Task prompt → Quote the entries below from the line with "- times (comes" through the line with "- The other", both ends included, and only those lines.

Provided material →
*** Begin section ***

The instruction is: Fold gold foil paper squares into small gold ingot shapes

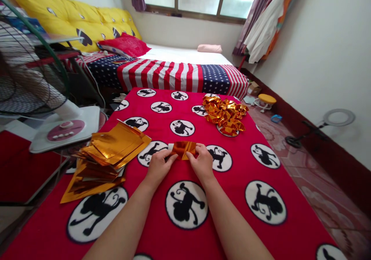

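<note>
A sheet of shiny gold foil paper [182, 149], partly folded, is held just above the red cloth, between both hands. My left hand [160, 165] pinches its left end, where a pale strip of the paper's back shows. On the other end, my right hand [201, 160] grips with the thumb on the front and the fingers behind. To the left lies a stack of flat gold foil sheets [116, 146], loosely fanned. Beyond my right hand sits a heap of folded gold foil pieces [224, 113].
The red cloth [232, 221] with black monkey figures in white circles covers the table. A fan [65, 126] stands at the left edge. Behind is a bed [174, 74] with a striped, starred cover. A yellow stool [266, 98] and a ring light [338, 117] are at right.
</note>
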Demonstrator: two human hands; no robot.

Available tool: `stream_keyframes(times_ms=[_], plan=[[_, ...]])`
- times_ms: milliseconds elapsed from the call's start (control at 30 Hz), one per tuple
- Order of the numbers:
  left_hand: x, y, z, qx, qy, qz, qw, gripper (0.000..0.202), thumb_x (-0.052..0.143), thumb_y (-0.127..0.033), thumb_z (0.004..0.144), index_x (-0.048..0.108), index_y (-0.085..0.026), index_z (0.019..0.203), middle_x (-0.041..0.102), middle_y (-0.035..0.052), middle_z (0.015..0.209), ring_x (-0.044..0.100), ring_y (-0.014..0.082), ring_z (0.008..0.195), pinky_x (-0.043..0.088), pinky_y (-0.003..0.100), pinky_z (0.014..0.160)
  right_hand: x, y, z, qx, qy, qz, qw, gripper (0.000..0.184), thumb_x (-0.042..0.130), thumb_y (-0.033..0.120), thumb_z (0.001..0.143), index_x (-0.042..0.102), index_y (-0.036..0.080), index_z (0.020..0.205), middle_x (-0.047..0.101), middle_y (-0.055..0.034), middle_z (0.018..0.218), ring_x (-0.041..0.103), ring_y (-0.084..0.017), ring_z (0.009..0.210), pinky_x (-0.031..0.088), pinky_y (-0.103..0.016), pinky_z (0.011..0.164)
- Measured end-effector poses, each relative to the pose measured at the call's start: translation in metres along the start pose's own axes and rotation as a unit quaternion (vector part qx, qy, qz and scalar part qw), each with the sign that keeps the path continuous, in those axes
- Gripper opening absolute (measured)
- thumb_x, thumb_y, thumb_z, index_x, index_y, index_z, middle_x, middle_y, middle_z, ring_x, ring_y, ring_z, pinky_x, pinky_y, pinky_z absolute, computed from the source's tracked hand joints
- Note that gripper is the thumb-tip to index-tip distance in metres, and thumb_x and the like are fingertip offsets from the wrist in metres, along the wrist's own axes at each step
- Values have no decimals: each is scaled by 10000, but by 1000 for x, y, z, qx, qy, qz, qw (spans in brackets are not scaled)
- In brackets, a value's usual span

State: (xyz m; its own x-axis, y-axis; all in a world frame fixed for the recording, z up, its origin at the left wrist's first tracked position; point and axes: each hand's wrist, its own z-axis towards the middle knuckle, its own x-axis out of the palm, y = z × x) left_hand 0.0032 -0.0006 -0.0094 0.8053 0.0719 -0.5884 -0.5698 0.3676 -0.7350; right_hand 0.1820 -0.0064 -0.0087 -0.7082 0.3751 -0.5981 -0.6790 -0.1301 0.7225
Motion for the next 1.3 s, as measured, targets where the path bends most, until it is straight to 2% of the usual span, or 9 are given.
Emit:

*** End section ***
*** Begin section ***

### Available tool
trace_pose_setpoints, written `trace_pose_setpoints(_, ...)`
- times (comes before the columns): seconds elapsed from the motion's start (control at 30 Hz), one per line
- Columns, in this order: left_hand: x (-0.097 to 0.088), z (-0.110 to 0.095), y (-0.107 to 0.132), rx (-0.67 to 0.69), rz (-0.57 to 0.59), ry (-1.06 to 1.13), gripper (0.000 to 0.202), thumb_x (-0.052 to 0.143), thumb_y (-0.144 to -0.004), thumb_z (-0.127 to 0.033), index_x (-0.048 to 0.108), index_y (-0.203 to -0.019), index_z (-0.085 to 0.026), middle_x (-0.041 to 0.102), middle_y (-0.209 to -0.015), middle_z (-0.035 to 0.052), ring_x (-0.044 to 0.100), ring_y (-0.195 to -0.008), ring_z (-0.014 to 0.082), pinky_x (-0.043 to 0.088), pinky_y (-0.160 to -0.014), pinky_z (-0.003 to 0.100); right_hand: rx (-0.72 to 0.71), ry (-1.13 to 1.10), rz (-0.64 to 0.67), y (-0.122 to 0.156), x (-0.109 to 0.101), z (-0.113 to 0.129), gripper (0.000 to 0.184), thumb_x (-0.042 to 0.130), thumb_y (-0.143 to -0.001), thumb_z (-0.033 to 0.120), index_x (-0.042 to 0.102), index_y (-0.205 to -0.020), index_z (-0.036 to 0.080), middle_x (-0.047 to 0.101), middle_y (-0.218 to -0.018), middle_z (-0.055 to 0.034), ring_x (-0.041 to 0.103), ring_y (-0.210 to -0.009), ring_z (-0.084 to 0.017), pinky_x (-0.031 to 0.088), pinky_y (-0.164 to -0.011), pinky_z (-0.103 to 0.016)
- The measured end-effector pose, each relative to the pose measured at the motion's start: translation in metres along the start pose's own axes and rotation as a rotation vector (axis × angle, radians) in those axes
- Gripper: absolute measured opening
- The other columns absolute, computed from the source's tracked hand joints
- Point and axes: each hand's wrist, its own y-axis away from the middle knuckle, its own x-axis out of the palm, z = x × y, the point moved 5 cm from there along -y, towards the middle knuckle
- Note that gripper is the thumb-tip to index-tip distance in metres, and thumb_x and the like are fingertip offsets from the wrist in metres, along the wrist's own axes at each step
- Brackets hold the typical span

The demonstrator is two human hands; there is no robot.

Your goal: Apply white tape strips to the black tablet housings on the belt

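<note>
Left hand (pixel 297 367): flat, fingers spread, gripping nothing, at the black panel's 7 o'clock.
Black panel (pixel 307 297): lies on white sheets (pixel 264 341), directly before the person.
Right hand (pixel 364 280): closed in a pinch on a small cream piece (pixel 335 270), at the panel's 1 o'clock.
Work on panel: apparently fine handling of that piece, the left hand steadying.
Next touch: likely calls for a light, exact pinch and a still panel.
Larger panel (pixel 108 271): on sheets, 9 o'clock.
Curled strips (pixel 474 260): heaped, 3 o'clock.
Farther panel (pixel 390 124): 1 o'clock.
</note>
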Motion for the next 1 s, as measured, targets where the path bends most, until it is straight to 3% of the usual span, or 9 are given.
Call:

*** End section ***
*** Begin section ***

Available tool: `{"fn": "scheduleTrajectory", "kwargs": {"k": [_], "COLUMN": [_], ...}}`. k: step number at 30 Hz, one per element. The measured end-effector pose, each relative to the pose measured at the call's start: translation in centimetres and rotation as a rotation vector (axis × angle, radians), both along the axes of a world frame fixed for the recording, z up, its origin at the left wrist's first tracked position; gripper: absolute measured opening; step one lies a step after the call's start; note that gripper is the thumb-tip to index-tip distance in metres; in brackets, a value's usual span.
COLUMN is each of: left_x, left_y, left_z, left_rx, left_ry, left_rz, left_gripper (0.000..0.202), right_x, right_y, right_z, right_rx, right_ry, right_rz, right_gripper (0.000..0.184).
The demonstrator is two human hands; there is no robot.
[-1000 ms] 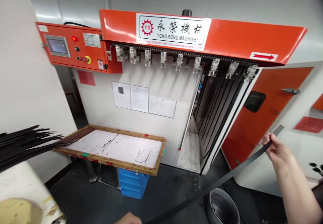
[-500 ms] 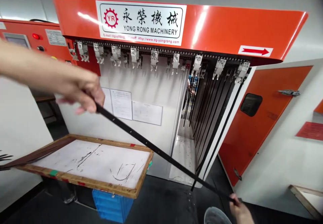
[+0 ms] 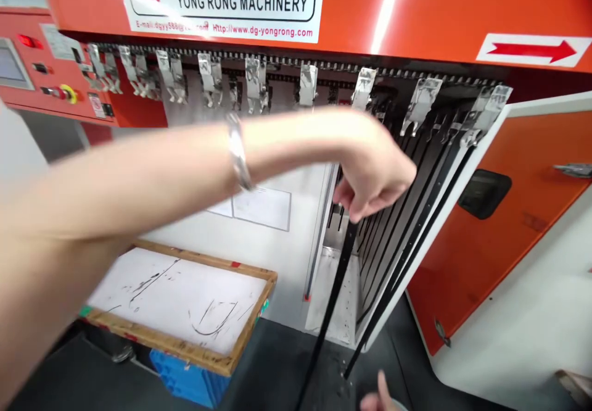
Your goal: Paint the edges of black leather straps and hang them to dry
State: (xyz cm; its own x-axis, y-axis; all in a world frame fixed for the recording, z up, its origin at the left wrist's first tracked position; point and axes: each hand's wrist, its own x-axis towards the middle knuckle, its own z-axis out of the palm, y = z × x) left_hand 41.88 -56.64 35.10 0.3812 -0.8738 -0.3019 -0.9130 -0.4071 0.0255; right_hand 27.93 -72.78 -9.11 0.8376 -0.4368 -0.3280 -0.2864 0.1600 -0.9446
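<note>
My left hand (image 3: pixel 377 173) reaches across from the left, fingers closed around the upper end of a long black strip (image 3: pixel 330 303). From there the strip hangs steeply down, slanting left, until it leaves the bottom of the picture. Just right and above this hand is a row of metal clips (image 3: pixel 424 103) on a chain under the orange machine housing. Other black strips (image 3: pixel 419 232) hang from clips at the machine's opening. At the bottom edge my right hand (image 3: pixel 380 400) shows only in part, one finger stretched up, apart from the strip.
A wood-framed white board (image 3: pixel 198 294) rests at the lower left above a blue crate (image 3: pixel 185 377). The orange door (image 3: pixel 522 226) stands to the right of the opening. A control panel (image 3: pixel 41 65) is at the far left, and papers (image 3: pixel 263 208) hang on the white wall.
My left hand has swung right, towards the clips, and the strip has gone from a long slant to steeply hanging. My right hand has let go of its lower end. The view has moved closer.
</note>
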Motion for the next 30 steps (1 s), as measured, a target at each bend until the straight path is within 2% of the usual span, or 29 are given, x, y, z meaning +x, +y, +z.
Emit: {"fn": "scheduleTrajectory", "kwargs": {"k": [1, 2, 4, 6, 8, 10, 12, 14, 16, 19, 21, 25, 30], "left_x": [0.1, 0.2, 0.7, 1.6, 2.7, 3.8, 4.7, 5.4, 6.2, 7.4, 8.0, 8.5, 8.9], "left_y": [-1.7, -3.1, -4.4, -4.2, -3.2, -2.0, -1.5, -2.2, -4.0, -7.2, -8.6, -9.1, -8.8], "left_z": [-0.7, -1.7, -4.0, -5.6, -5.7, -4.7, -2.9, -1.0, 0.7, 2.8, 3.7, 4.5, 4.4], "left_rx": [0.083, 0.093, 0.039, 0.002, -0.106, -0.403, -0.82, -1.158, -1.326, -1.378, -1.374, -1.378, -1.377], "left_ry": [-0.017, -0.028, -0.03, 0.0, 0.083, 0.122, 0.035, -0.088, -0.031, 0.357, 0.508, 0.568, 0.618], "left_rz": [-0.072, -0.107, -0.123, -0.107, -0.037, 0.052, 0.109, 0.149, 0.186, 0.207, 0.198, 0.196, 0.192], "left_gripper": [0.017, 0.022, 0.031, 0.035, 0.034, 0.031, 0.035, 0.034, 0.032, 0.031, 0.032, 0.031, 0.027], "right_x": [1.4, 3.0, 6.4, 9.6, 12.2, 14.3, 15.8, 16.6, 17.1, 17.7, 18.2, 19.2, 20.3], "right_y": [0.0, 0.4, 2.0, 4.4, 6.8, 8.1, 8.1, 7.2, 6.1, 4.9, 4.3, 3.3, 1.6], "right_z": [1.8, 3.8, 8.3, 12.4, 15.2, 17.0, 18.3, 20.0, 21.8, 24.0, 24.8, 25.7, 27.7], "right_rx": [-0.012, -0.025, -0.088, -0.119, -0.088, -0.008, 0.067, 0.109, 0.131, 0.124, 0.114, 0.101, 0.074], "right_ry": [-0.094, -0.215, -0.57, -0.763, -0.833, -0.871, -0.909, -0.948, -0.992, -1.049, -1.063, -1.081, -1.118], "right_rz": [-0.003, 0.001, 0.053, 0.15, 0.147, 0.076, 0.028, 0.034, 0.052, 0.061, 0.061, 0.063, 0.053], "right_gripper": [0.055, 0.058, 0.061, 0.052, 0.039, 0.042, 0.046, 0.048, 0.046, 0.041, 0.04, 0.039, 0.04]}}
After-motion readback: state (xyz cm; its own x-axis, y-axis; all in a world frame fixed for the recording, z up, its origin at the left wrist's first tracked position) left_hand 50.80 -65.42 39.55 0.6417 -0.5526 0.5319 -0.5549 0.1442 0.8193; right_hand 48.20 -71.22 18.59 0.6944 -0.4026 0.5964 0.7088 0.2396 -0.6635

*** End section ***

Exercise output →
- times (comes before the columns): seconds elapsed from the motion's start (control at 30 Hz), one per line
- Columns, in this order: left_hand: x (-0.097 to 0.088), z (-0.110 to 0.095), y (-0.107 to 0.132), rx (-0.67 to 0.69), rz (-0.57 to 0.59), ry (-1.06 to 1.13), gripper (0.000 to 0.202), thumb_x (-0.052 to 0.143), thumb_y (-0.144 to -0.004), thumb_z (-0.127 to 0.033), index_x (-0.048 to 0.108), index_y (-0.203 to -0.019), index_z (-0.085 to 0.026), middle_x (-0.041 to 0.102), middle_y (-0.209 to -0.015), middle_z (-0.035 to 0.052), ring_x (-0.044 to 0.100), ring_y (-0.195 to -0.008), ring_z (-0.014 to 0.082), pinky_x (-0.043 to 0.088), pinky_y (-0.160 to -0.014), pinky_z (-0.003 to 0.100); right_hand: rx (-0.72 to 0.71), ry (-1.13 to 1.10), rz (-0.64 to 0.67), y (-0.122 to 0.156), x (-0.109 to 0.101), z (-0.113 to 0.129), gripper (0.000 to 0.184), thumb_x (-0.042 to 0.130), thumb_y (-0.143 to -0.001), thumb_z (-0.033 to 0.120), index_x (-0.042 to 0.102), index_y (-0.205 to -0.020), index_z (-0.036 to 0.080), middle_x (-0.047 to 0.101), middle_y (-0.218 to -0.018), middle_z (-0.055 to 0.034), ring_x (-0.041 to 0.103), ring_y (-0.210 to -0.009), ring_z (-0.084 to 0.017), pinky_x (-0.031 to 0.088), pinky_y (-0.164 to -0.011), pinky_z (-0.103 to 0.016)
- The measured end-effector pose, each relative to the pose measured at the motion's start: translation in metres along the start pose's own axes and rotation as a rotation vector (axis × angle, radians) in those axes
- Gripper: absolute measured opening
- The other columns absolute, computed from the source's tracked hand joints

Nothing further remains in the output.